I decline another call from Alex.
WHERE ARE YOU CALL ME NOW
Multiple threads are combing through the band’s lyrics to decide which ones are about me, which is romantic but untrue. The stories get wilder by the minute with zero evidence and have shifted to a narrative about me as a temptress rather than Jihoon and I as star-crossed lovers.
answer your phone its me alex
If it weren’t me they were talking about, this experience would be a fascinating psychological study into how people make connections out of nothing. Since it is me, it hovers right at terrifying.
Another call from Alex. I decline again, needing a moment to absorb what’s happening. To process it.
UREGENT
Had I run a marathon, I don’t think my heart rate could be higher or my body more exhausted, so I put the phone down and walk over to the window on shaky legs. Seoul lies out in front of me, and it hits me that in this city and others, legions of fans are currently talking about me. I feel cold. Jihoon does online chats with over a million people watching. How can you even train to deal with that level of scrutiny?
Unable to resist the lure of the phone—it’s not FOMO but POMO, petrified of mob outrage—I check again before the reality of this hits me. My name is trending. My name is a goddamn hashtag.
I reach the bathroom right before I throw up.
I’ve barely rinsed out my mouth when I grab my phone. Jihoon said he was on this, so I shoot him a text that links to one of the stories about me. Me, specifically by name.
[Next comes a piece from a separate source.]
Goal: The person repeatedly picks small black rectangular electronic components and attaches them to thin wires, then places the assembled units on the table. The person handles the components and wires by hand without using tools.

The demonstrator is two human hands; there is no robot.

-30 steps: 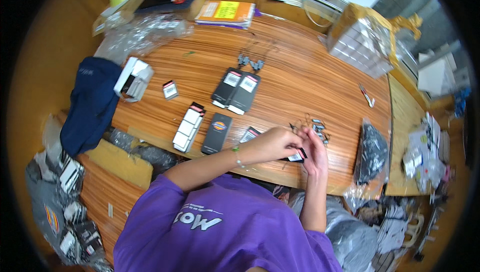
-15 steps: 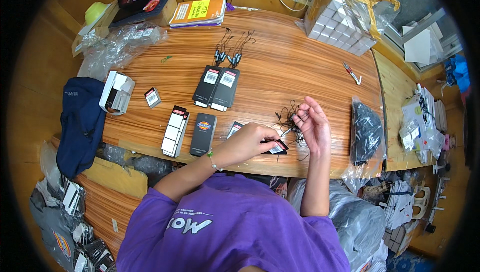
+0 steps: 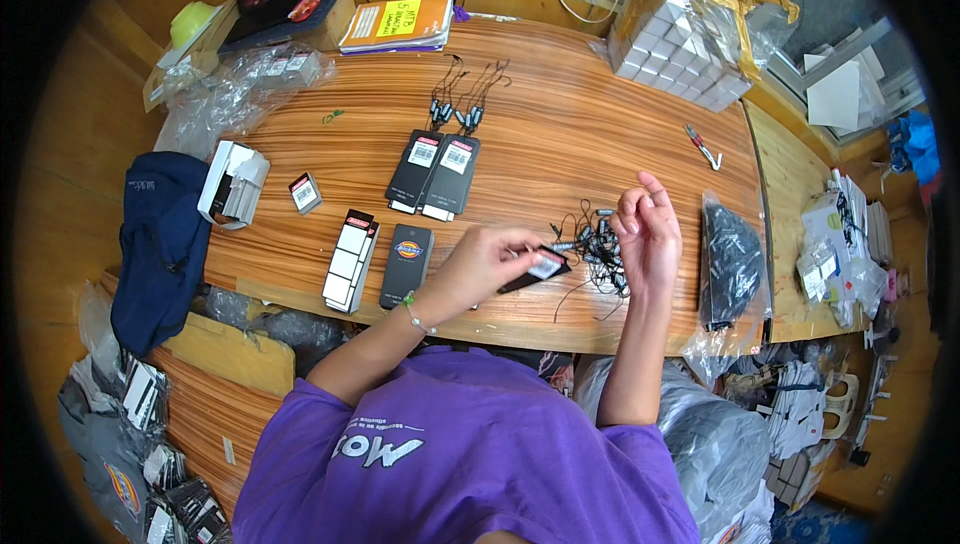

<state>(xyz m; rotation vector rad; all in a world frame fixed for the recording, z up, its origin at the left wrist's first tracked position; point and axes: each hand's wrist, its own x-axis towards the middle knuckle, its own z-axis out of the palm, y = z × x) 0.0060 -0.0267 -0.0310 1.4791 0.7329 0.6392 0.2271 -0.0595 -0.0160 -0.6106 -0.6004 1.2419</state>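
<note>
My left hand (image 3: 490, 266) is closed on a black hang tag (image 3: 547, 264) with a white label, held tilted just above the near edge of the table. To its right lies a tangle of thin black cords (image 3: 600, 256) with small seals; one seal end reaches close to the tag. Beside the tangle, my right hand (image 3: 650, 239) is raised with its fingers curled in; anything thin between them is too small to make out. Left of my left hand stand a dark grey stack of tags (image 3: 407, 266) with an oval emblem and a stack of white labels (image 3: 350, 262).
Two piles of corded tags (image 3: 450, 179) lie mid-table. A small label stack (image 3: 304, 194) and a white box (image 3: 236, 184) sit leftward. On the right are a plastic bag of black cords (image 3: 732, 264) and red-handled snippers (image 3: 703, 147). White boxes (image 3: 680, 49) stand at the back.
My left hand has lifted the tag slightly and tilted it, moving a little left. My right hand has gone up and rightward, its fingers more curled. The cords have shifted and spread.
</note>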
His reply comes up instantly. I’m sorry. I know. Trust me, Ari. Be strong.
I’ve seen how people get eviscerated on social media. I’ve been part of the conversations as my clients decide whether it’s safer to cut an outspoken or offensive employee loose rather than feel the weight of the internet’s judgment.
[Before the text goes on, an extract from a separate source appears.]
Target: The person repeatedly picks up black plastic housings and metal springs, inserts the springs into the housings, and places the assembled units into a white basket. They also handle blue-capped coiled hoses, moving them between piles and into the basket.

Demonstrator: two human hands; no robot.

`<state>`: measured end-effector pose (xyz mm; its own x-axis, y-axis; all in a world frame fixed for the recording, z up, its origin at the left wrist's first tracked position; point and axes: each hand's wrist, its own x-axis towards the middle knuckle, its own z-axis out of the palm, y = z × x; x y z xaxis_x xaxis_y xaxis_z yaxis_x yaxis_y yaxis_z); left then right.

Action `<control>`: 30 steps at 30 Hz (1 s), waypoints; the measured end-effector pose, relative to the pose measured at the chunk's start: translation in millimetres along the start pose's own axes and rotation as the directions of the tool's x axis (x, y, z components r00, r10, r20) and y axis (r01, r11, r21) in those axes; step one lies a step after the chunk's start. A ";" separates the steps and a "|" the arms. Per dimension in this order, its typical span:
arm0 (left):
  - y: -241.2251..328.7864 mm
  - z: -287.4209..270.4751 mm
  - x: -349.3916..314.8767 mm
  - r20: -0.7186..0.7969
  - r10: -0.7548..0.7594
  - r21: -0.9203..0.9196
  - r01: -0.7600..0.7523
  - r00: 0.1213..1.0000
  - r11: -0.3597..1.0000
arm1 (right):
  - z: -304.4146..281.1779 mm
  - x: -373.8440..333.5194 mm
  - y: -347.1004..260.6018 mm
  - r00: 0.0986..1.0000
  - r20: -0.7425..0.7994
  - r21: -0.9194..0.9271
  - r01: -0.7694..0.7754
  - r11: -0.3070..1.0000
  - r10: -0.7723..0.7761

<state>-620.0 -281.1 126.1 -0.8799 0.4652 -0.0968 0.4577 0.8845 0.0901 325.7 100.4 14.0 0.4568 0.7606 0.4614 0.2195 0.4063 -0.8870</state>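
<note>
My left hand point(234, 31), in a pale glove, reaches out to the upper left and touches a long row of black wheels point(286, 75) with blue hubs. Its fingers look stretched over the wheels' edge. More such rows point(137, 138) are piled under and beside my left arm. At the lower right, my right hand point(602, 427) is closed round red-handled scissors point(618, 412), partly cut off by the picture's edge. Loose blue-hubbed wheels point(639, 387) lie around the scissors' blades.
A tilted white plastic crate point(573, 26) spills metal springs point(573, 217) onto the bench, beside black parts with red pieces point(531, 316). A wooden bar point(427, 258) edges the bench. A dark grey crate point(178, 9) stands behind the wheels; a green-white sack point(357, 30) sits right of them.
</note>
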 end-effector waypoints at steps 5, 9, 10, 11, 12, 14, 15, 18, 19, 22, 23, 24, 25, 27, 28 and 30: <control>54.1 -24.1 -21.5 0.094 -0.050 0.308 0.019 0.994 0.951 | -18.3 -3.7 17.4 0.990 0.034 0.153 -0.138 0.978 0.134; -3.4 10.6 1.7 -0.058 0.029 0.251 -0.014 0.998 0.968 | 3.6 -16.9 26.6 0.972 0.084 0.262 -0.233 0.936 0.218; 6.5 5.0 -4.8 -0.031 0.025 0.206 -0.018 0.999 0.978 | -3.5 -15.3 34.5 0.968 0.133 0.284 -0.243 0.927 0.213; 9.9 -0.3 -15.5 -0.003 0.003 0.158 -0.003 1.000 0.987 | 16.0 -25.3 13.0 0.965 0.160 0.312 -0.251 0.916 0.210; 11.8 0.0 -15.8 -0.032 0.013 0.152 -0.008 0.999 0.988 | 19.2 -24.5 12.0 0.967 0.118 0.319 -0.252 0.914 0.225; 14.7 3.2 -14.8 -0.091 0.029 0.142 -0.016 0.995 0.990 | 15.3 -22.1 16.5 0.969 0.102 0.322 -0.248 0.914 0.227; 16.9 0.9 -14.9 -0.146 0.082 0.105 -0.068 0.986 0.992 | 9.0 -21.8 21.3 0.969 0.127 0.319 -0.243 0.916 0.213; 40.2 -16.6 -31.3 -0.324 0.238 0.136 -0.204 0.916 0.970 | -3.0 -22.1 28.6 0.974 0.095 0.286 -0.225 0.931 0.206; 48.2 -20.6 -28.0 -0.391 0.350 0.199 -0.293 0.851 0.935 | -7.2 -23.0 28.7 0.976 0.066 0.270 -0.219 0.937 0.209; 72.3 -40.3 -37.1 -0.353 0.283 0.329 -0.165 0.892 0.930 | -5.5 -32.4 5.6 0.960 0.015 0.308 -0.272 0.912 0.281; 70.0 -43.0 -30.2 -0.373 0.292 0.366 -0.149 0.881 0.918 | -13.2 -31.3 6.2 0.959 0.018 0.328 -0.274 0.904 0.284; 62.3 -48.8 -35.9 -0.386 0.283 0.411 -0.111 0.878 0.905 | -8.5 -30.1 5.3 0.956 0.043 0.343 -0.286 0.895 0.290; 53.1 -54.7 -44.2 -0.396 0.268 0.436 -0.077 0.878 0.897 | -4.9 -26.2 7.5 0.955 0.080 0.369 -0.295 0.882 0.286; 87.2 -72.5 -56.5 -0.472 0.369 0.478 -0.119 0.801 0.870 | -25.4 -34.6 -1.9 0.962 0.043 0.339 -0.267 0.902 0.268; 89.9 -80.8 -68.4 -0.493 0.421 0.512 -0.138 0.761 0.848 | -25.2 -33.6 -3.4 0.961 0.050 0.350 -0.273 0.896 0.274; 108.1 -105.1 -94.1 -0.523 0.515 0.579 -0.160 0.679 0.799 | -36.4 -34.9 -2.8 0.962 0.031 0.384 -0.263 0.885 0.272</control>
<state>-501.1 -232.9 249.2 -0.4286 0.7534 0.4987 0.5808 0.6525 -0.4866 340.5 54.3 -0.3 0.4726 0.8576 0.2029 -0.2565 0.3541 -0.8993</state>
I look at his message. I trust you, I write back. I know you’re busy dealing with this, and I trust you. Then I think about what he said on the mountain, and I type three words.
I love you.
The message—the declaration—sits on the screen as I tap my fingers on my knee. Telling Jihoon how I feel fills me with exhilaration instead of fear about his reaction. I can do this. I need to do this.
I send it.
Then I wait for a response that doesn’t come.